En route, we stopped to admire a fair-sized herd of deer browsing on a private estate – an unusual sight according to my guide because they are, understandably, wary of humans. Hunting is permitted in designated areas of Mauritius. A lever on my bike made all the difference when I needed a little help on the hills but, otherwise, I focused on the exercise aspect of the ride.
Salt of Palmar is all about sustainability. Its crockery is handmade by a local potter, beach bags are made from recycled materials by a 74-year-old basket weaver and the rattan ware is handmade in a family workshop situated in a small village. Fruit and vegetables come from local farmers including a community initiative called Island Bio in which organic produce is grown by ex-offenders, recovering drug abusers and others needing a second chance in life. Fish-of-the-day comes straight off the boat and artisanal bread is made on-site to a recipe that has absolutely no ill-effects. Don’t expect beef on the menu as that would have to be imported. There are no single-use plastics anywhere and even the clingwrap is biodegradable.
At home, I have little time for culinary preparations beyond the most basic and have a sensitive constitution to boot, so the description of my kitchen and fridge contents left Chef Rehad Khader feeling mildly alarmed in advance of our cooking session. I assured him that if he gave me a simple recipe with limited ingredients I would make every effort to try making it myself. Chicken curry it was – the way his mother makes it. He says he still refers to her often for those age-old Mauritian recipes that he likes to introduce to the Salt menu, which is based on seasonal ingredients and what is available on the island. Chef Rehad cooks with flair and passion, bringing the flavours out with such subtle spicing that he’s elevated the seafood options here to the best on the island. For me, anyway.
Underpinned by a philosophy of sustainability, support of island communities and sharing of local treasures, this visit was a reminder of just how much more I could be doing at home with a more conscious effort.

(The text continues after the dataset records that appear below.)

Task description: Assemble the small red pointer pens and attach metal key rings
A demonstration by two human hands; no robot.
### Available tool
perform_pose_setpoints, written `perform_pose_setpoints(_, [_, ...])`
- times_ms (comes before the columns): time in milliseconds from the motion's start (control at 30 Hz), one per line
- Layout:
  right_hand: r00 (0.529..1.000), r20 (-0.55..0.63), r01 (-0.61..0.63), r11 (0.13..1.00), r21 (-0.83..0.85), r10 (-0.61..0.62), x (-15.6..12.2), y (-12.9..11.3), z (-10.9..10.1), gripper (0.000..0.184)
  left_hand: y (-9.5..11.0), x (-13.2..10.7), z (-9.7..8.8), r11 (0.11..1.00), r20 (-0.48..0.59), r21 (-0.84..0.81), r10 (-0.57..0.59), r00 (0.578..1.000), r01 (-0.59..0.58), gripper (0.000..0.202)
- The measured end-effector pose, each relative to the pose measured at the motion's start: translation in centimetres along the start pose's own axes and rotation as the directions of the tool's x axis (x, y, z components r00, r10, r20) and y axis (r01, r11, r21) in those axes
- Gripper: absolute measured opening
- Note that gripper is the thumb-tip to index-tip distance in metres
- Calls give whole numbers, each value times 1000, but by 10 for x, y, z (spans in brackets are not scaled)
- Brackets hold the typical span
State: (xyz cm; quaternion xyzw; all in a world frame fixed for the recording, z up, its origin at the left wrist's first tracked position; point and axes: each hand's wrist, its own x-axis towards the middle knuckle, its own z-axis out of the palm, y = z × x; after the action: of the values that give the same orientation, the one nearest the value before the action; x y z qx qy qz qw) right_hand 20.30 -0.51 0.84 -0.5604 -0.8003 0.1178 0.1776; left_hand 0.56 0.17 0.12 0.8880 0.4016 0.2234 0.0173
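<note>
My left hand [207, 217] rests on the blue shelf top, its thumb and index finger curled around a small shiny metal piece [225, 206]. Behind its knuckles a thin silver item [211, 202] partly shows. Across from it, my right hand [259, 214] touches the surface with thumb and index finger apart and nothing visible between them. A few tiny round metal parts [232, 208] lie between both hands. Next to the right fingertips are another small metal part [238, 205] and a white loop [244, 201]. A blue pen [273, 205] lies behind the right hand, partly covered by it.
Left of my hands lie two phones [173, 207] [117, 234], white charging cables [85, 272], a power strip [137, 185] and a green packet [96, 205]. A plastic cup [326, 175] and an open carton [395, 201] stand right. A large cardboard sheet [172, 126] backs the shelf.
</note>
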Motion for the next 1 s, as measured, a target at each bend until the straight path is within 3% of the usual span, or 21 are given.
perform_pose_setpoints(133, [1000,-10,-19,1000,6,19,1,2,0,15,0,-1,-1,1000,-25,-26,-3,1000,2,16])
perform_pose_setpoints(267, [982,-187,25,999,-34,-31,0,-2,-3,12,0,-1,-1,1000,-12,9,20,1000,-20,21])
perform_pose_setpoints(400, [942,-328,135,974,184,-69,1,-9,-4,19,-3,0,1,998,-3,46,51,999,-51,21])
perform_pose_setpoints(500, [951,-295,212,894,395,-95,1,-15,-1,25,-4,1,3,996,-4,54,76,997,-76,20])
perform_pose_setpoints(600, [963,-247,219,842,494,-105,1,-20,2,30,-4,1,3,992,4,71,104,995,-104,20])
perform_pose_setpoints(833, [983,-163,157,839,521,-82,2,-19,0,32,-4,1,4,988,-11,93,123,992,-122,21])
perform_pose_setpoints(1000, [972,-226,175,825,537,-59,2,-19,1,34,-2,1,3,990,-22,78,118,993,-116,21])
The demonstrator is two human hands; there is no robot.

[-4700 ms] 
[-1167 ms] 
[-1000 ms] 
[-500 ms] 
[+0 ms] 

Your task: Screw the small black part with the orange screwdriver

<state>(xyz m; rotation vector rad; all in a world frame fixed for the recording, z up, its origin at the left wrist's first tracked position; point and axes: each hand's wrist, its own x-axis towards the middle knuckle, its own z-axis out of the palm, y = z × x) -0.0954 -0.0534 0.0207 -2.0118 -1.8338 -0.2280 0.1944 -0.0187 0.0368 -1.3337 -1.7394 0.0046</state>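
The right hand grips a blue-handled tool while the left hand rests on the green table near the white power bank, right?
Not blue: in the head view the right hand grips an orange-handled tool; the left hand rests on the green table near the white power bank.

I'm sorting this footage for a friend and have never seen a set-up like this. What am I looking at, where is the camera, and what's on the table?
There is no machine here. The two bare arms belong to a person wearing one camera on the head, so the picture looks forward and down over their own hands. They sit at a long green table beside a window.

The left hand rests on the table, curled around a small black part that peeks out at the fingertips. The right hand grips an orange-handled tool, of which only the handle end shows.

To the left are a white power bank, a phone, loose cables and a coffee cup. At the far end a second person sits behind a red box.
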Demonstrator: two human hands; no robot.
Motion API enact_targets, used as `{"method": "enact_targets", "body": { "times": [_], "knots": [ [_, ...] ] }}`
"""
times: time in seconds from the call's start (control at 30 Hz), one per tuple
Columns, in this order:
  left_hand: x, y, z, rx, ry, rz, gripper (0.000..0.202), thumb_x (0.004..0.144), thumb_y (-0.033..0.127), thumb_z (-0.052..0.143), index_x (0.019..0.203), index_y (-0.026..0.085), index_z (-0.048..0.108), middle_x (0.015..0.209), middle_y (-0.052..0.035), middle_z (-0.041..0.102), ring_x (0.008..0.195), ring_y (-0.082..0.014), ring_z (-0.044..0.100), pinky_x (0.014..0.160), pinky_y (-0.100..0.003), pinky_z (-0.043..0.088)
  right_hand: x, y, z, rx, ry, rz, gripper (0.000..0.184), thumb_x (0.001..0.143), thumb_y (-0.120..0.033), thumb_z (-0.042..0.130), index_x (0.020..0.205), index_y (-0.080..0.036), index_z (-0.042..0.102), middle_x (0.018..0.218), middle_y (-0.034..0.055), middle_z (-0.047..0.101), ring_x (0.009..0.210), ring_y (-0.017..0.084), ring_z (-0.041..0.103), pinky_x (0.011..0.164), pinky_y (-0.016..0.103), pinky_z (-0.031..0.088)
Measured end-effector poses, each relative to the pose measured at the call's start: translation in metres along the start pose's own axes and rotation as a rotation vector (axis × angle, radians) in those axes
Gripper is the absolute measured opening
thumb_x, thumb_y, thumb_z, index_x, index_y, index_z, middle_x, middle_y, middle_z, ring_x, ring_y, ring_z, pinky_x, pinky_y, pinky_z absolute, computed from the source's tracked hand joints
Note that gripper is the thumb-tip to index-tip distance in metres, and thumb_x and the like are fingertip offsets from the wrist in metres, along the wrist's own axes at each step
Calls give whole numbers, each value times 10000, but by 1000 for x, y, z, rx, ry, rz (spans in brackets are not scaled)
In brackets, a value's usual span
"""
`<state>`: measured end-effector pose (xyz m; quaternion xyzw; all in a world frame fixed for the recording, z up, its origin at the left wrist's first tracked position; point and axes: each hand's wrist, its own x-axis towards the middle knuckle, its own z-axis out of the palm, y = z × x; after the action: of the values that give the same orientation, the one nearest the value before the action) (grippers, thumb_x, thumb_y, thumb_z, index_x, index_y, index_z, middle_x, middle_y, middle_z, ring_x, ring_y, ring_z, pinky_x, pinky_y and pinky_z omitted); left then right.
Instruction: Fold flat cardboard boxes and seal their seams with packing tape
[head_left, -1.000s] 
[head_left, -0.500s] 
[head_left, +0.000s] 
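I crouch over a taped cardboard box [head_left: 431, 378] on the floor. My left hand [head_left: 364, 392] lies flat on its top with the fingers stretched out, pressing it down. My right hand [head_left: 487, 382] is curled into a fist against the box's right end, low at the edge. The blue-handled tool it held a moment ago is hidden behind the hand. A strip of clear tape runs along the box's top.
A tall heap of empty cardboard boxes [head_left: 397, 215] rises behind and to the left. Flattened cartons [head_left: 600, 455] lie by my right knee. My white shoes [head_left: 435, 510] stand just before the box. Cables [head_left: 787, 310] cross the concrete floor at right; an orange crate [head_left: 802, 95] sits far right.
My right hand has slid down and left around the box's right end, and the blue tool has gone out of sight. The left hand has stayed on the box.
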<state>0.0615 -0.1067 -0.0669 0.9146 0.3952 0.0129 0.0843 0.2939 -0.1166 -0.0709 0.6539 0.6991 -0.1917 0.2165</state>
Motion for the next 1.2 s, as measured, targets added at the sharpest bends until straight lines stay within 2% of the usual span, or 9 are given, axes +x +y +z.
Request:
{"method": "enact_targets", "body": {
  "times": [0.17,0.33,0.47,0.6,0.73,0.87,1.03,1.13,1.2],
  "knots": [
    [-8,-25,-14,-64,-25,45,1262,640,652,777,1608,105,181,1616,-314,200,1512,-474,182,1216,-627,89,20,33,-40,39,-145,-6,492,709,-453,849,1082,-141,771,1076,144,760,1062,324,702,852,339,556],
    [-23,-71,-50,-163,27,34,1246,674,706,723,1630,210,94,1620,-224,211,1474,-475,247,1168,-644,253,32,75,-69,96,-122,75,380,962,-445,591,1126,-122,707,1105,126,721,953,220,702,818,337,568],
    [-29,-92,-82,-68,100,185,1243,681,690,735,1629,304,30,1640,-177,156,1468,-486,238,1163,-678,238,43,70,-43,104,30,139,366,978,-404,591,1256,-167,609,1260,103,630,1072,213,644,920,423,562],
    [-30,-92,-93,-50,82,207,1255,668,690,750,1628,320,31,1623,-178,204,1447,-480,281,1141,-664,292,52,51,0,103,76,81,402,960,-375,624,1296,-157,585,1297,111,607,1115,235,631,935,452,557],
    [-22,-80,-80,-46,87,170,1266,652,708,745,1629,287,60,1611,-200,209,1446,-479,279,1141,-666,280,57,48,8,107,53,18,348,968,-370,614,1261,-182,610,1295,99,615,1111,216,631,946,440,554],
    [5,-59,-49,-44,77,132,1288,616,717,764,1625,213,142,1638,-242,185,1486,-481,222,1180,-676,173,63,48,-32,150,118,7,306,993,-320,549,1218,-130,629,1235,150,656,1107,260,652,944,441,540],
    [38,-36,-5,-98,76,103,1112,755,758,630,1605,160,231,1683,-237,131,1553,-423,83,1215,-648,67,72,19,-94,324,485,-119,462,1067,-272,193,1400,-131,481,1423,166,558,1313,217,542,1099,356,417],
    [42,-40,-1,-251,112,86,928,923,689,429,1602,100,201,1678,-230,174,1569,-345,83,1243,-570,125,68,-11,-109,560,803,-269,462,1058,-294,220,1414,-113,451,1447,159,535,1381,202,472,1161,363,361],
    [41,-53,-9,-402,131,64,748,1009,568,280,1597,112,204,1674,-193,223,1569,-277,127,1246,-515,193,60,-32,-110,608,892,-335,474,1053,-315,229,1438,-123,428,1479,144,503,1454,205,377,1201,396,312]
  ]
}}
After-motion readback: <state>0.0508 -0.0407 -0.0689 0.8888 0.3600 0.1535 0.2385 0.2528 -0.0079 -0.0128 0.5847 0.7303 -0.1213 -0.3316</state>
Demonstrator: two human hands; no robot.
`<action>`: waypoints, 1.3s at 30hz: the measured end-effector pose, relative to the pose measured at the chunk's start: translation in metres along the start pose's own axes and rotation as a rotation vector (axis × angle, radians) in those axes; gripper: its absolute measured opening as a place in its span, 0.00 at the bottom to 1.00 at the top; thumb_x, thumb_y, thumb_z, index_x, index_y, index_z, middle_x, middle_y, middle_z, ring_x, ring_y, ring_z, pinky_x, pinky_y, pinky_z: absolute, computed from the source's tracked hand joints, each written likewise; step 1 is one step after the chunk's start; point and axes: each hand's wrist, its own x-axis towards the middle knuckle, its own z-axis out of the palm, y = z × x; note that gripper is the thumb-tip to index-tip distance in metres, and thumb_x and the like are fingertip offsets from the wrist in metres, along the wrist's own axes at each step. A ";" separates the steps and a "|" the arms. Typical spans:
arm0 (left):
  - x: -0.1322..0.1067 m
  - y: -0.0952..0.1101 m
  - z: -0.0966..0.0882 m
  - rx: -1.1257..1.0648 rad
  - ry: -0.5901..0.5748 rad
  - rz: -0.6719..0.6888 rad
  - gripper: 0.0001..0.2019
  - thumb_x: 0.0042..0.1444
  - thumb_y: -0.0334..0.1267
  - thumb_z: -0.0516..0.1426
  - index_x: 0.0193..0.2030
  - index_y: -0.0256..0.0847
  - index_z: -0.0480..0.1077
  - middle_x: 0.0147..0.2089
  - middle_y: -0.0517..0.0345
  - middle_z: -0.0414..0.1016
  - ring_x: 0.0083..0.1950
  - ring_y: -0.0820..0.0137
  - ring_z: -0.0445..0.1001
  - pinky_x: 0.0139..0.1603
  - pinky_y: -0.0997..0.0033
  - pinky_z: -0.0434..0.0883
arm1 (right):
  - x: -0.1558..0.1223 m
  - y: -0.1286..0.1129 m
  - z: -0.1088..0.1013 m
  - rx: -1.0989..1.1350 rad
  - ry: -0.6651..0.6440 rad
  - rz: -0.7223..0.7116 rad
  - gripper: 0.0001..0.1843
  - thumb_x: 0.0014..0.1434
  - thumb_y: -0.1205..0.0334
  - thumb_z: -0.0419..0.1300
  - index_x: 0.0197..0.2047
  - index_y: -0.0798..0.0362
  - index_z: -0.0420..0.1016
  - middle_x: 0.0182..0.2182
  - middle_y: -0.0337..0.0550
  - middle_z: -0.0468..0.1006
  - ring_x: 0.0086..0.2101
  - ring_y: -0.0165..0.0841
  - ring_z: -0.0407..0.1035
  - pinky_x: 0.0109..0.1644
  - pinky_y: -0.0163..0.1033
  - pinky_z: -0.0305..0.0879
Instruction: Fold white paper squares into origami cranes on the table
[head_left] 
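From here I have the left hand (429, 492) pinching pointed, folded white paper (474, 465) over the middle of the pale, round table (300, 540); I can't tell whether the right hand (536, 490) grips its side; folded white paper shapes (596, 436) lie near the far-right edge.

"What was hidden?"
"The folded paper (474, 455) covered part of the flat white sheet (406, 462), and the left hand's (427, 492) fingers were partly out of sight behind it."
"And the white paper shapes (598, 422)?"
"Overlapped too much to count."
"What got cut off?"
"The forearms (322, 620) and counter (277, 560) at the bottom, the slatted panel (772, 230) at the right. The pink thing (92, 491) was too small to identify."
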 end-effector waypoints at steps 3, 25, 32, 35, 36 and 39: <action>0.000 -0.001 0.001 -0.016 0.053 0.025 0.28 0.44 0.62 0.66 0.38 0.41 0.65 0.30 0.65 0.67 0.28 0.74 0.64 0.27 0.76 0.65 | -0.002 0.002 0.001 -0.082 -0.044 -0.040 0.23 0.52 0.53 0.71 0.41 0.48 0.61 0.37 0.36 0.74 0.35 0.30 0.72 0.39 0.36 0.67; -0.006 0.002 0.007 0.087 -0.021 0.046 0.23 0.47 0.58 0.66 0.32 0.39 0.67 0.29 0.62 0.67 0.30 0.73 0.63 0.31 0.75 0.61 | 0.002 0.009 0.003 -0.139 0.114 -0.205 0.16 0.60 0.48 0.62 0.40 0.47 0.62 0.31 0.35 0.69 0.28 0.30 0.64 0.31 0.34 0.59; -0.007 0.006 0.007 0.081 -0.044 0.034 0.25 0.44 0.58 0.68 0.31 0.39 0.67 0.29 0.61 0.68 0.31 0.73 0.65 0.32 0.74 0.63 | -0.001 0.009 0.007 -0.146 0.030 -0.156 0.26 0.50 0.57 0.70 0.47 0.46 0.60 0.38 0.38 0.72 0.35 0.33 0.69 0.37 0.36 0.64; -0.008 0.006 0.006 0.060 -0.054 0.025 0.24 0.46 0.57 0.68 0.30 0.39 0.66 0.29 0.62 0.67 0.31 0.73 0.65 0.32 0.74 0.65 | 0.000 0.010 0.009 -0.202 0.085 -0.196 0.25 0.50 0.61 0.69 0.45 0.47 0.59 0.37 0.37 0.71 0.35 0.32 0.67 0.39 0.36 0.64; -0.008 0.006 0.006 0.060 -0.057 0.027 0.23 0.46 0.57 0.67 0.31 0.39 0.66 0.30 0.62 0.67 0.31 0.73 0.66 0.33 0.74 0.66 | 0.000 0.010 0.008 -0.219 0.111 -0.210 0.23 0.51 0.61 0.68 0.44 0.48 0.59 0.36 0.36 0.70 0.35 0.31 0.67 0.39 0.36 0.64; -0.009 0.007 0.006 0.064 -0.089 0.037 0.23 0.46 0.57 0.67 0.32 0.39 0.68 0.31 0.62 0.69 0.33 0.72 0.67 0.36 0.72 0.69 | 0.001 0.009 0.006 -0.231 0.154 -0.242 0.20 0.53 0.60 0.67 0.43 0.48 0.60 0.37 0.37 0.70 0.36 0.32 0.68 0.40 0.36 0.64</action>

While some guests will be attracted to the eco-hotel (the first-of-its-kind in Mauritius) for that concept and others may arrive not knowing what to expect, having been booked by travel agencies, all of them leave with an indelible impression of what life could and should be like if we want to sustain life on Planet Earth. It’s not just for the guests’ benefit though. General manager Raj Reedoy says the practices are finding their way into staff members’ homes too. It’s become a way of life.
On departure, Melanie Lebrasse wishes me well with a variation on the welcome meditation. The final ritual involves some emotive words inspiring a safe onward journey, relaxed and in alignment with the universe. Standing with my feet in the Indian Ocean, taking deep breaths with eyes closed, I hold the salt she has given me and visualise its representation of all my joy and happiness as instructed.
“When you are ready you can open your eyes. I now invite you to give back to the universe the joy and happiness that you have by dissolving it away for it to be sent back to you in abundance.” I tossed the salt into the sea and walked slowly to my waiting car, already planning my return visit.